Gather, from the listing beneath this task, every line holding the string "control".

········

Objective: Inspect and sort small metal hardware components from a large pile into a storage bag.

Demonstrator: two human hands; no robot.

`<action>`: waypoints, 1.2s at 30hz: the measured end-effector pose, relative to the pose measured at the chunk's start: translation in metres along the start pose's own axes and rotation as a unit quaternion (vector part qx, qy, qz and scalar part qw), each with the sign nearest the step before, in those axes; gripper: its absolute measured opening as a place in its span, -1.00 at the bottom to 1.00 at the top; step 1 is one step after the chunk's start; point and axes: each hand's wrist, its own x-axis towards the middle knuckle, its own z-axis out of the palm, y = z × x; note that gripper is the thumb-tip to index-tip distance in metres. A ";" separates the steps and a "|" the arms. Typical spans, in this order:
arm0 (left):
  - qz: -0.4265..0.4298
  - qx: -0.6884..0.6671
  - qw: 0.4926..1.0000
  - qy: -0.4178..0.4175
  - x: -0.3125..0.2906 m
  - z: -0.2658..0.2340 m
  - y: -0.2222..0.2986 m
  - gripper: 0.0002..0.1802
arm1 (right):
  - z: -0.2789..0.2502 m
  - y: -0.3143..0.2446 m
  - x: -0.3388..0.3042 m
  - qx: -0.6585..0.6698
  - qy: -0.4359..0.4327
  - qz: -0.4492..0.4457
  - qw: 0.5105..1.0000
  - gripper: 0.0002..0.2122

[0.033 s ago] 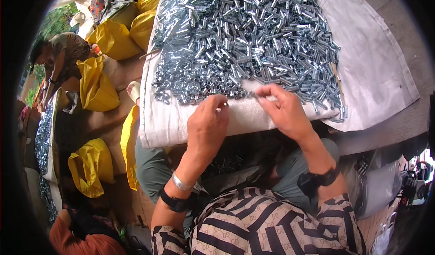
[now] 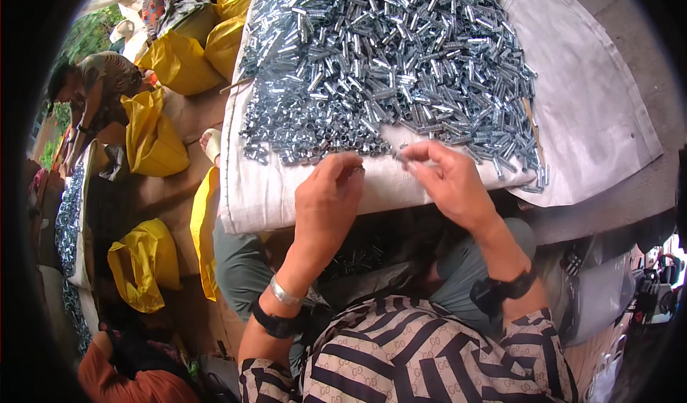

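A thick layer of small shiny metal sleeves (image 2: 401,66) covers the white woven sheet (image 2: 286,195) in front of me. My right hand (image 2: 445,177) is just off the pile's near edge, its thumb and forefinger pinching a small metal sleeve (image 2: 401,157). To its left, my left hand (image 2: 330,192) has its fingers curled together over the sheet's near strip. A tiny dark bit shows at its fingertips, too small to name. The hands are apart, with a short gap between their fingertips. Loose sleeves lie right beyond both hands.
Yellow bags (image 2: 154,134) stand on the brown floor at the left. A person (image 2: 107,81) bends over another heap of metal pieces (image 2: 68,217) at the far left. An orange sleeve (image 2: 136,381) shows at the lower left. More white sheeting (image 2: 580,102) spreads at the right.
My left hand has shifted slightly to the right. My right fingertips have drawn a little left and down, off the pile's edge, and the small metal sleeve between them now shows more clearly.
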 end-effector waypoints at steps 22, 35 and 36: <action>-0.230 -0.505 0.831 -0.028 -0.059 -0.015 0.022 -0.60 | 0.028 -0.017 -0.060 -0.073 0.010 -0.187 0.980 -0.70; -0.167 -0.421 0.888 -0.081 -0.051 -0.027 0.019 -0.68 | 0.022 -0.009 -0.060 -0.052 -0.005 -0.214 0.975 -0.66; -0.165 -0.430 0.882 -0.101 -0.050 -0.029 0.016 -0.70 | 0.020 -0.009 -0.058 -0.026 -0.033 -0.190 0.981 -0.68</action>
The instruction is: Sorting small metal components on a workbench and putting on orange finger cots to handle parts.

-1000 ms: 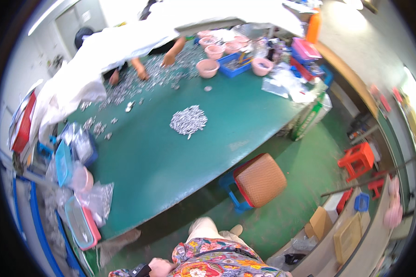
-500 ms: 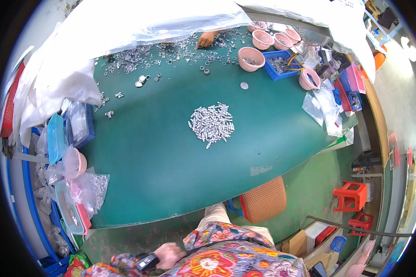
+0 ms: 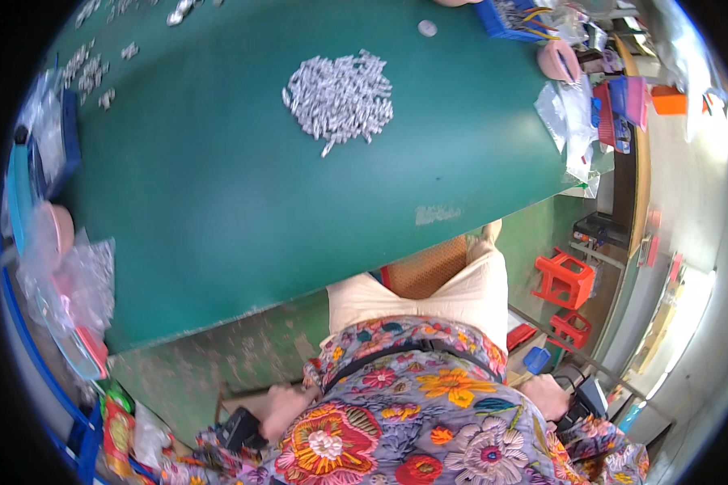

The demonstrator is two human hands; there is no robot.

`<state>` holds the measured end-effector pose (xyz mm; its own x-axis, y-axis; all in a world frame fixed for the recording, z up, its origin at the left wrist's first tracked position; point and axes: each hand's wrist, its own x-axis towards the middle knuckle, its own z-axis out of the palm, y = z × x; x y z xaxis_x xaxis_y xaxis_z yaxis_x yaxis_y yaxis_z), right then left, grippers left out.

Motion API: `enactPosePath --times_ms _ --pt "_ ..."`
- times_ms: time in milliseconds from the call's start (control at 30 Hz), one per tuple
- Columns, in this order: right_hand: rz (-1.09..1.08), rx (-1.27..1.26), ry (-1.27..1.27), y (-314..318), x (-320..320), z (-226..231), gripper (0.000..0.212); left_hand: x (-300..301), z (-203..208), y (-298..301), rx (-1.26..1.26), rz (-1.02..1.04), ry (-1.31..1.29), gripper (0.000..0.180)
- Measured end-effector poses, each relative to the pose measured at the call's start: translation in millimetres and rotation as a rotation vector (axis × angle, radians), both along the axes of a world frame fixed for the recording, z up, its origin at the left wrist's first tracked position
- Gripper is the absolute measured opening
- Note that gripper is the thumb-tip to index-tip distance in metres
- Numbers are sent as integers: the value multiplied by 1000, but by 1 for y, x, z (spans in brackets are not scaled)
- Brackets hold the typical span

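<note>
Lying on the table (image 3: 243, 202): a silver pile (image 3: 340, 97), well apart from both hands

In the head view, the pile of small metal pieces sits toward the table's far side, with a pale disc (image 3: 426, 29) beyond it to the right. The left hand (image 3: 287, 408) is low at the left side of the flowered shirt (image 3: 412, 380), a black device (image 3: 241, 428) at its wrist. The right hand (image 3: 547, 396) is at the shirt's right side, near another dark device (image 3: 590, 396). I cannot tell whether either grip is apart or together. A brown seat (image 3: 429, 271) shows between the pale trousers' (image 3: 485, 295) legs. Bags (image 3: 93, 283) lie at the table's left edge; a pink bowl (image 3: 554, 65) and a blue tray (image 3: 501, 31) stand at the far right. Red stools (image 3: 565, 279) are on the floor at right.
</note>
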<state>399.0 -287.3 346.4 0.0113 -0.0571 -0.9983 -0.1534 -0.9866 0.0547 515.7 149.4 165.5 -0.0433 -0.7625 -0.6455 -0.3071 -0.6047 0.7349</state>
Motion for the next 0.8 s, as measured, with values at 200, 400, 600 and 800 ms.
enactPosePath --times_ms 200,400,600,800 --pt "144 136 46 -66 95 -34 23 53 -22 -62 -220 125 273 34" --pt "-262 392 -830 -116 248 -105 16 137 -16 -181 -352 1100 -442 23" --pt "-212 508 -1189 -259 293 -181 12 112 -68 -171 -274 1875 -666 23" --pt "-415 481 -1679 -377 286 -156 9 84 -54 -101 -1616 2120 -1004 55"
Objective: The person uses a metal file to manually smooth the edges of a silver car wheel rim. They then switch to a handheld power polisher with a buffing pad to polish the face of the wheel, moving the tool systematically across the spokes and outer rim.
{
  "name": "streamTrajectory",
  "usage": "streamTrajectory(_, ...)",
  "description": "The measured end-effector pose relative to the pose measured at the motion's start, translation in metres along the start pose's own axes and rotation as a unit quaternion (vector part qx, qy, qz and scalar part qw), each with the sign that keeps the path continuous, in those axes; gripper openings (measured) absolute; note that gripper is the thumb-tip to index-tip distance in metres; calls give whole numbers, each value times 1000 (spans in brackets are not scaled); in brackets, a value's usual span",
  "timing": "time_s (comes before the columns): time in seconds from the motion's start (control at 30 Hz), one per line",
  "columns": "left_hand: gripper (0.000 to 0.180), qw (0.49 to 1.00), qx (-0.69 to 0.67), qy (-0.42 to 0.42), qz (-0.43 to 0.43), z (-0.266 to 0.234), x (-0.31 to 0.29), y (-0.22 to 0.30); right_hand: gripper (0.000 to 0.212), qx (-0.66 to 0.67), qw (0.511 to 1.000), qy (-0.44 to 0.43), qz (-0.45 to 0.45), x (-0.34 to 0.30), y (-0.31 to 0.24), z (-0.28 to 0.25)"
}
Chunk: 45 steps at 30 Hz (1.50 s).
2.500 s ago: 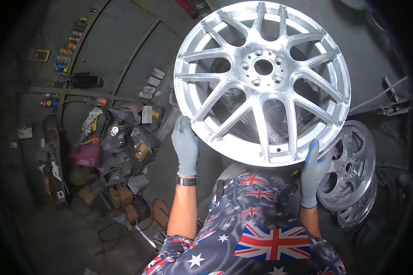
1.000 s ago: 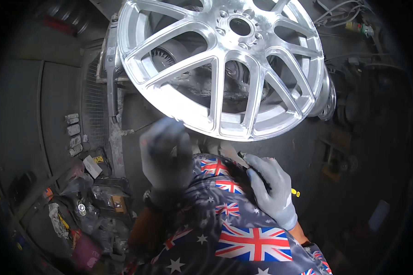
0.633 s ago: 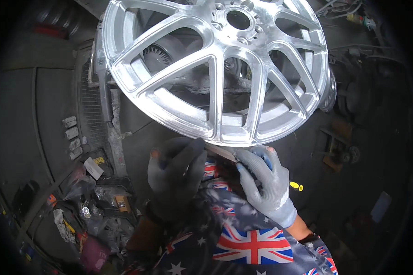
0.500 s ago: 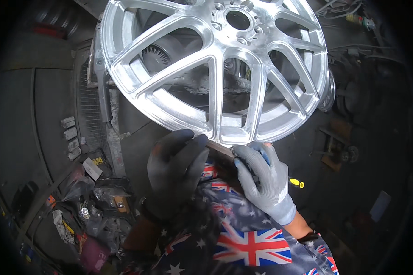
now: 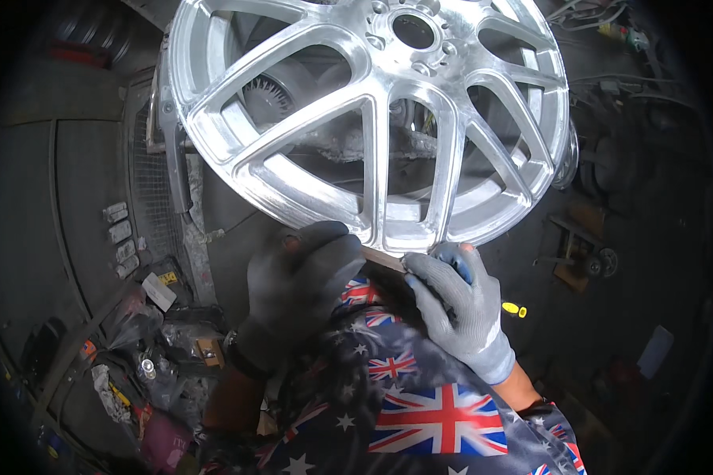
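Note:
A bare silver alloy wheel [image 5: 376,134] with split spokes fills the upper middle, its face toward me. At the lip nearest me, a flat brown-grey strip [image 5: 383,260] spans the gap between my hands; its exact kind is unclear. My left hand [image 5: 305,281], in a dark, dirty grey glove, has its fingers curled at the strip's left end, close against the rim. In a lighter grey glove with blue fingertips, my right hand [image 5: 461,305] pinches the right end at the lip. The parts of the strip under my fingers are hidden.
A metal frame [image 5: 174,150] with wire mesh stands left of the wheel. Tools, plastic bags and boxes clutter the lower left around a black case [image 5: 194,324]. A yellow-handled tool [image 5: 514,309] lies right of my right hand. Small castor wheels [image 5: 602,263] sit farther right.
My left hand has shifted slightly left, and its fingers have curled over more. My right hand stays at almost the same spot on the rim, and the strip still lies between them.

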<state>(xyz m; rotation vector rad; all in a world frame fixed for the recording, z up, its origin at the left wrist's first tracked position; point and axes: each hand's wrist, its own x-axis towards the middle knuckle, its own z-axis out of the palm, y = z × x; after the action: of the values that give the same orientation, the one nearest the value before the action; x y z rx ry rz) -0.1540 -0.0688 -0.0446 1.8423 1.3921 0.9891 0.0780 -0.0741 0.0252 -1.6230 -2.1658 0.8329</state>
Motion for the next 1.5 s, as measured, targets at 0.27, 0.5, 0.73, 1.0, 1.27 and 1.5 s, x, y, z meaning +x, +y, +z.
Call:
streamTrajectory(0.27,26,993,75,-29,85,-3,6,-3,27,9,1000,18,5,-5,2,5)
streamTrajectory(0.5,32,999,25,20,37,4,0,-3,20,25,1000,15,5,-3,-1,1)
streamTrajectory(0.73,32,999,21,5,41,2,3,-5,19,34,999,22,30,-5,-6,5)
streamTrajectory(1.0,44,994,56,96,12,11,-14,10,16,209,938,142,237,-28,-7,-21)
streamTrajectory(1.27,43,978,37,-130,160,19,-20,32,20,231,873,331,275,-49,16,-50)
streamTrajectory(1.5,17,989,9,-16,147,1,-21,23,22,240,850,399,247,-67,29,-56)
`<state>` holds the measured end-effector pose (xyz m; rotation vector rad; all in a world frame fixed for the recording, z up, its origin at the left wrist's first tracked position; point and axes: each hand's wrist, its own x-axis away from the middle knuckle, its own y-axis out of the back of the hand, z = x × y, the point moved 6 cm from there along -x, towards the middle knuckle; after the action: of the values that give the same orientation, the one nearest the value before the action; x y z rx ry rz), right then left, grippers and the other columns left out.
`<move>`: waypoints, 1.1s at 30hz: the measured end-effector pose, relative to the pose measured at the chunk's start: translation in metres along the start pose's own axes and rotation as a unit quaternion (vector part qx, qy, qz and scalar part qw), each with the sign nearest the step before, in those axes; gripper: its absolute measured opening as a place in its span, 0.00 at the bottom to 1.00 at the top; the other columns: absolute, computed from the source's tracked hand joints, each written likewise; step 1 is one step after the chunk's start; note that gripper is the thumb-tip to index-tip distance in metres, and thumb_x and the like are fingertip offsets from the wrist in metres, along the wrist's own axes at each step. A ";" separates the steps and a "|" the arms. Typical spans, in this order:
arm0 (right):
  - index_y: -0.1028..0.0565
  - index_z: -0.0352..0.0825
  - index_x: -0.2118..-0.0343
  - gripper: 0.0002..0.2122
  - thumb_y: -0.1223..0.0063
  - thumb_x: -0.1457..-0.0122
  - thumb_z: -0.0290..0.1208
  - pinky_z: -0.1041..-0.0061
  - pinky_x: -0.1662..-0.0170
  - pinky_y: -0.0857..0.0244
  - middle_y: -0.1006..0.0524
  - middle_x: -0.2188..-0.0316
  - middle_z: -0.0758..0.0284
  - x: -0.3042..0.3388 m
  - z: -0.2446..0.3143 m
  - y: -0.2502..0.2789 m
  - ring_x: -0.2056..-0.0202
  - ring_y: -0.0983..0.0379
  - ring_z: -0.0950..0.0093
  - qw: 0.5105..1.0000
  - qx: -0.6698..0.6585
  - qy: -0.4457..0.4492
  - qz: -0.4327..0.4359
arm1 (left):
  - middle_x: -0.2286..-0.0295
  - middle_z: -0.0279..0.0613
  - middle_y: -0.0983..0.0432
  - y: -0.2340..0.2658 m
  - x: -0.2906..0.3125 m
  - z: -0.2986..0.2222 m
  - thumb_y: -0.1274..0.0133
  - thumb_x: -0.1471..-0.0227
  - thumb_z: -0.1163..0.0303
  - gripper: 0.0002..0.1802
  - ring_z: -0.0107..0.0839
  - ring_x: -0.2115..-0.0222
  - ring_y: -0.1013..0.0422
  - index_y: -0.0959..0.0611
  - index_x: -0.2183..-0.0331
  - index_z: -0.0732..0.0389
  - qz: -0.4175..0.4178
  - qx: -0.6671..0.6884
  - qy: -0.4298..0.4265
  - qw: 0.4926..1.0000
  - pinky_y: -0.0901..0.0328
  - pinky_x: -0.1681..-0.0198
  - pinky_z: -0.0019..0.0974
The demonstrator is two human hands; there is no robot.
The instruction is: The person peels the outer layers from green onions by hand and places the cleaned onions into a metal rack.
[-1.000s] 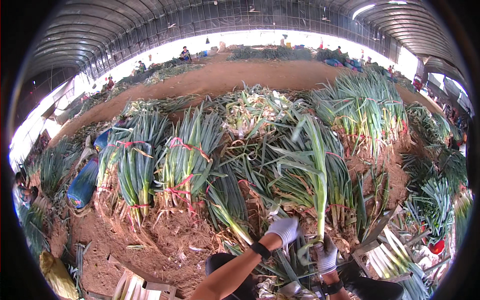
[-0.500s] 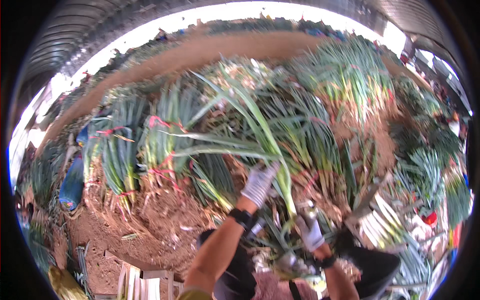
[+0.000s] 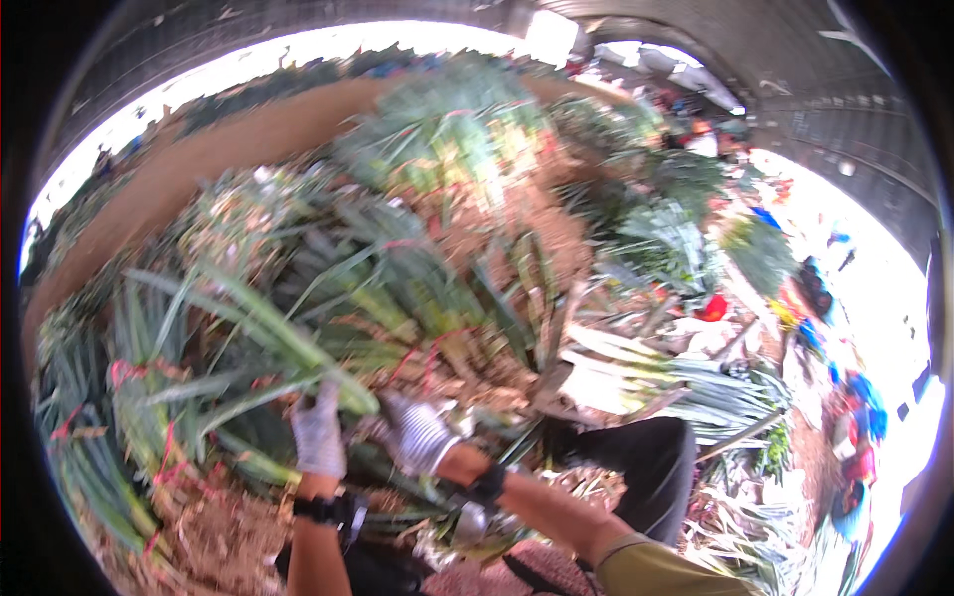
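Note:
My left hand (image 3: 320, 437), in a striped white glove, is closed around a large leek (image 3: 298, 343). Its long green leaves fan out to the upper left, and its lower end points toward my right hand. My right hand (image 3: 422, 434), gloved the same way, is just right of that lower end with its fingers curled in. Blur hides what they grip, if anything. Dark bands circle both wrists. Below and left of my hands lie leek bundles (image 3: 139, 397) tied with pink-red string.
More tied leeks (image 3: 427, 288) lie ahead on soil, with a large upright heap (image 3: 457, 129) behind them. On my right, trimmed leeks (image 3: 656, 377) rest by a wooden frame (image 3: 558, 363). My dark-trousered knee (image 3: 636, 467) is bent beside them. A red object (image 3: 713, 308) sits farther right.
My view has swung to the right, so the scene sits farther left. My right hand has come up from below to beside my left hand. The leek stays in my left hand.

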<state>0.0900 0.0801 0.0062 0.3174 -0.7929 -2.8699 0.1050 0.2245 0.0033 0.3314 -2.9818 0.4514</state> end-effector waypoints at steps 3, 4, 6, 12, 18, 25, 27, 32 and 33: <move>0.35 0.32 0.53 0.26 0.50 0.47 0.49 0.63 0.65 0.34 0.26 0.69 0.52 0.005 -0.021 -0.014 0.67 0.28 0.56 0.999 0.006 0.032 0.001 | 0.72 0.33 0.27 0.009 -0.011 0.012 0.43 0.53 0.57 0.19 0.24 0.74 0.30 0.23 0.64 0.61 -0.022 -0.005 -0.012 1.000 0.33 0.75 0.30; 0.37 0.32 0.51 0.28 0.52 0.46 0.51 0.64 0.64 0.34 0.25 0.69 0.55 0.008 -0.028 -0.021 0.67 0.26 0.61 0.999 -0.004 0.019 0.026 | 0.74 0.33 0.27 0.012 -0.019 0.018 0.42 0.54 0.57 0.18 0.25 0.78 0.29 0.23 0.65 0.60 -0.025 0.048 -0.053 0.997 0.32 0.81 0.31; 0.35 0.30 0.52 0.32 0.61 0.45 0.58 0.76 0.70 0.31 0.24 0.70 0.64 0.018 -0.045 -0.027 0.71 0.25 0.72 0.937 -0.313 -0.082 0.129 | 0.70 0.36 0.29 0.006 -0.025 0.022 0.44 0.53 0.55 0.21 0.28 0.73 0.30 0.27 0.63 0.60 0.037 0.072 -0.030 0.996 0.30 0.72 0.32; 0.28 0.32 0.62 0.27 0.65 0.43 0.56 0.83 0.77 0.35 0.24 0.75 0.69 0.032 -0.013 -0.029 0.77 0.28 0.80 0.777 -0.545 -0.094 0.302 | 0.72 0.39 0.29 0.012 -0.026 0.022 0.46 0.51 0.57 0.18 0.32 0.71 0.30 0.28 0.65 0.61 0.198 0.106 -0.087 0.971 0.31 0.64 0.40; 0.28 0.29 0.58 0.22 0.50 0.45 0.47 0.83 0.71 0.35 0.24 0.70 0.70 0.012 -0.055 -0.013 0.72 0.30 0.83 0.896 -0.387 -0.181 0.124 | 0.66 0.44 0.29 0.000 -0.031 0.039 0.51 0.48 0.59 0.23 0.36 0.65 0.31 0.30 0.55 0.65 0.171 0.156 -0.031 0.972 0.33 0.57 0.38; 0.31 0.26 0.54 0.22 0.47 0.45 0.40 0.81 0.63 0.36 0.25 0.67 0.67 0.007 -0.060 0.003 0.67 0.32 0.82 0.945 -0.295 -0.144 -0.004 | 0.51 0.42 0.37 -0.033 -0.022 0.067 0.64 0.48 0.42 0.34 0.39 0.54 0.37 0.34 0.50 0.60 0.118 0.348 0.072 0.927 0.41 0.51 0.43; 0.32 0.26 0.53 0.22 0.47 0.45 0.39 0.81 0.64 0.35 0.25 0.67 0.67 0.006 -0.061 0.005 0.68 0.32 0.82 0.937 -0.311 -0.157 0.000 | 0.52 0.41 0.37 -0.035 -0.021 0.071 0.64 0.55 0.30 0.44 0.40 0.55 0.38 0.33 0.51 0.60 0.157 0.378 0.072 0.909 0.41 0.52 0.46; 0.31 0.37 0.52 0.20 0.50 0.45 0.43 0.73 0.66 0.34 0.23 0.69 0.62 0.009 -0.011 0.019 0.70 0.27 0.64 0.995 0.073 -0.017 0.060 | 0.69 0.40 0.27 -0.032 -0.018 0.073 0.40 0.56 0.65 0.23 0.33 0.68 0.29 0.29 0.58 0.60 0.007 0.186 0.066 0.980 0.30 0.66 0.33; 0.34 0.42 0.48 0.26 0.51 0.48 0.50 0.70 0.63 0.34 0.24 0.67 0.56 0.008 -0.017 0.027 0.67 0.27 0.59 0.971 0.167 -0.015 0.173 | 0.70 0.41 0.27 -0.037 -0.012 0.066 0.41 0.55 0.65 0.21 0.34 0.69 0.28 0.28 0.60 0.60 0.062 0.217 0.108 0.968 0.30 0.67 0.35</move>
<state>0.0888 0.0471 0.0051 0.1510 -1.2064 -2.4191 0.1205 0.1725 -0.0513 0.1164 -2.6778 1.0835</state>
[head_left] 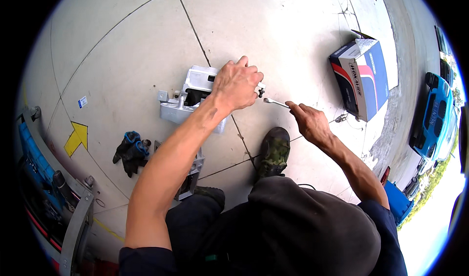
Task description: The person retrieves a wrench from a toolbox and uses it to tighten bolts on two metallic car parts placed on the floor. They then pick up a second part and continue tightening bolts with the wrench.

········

» **Task result**
- times_ms: time in milliseconds from the call's start (control at 30 Hz), one per tuple
  "timing": "time_s (comes before the columns): time in seconds from the motion's start (control at 30 Hz), one per line",

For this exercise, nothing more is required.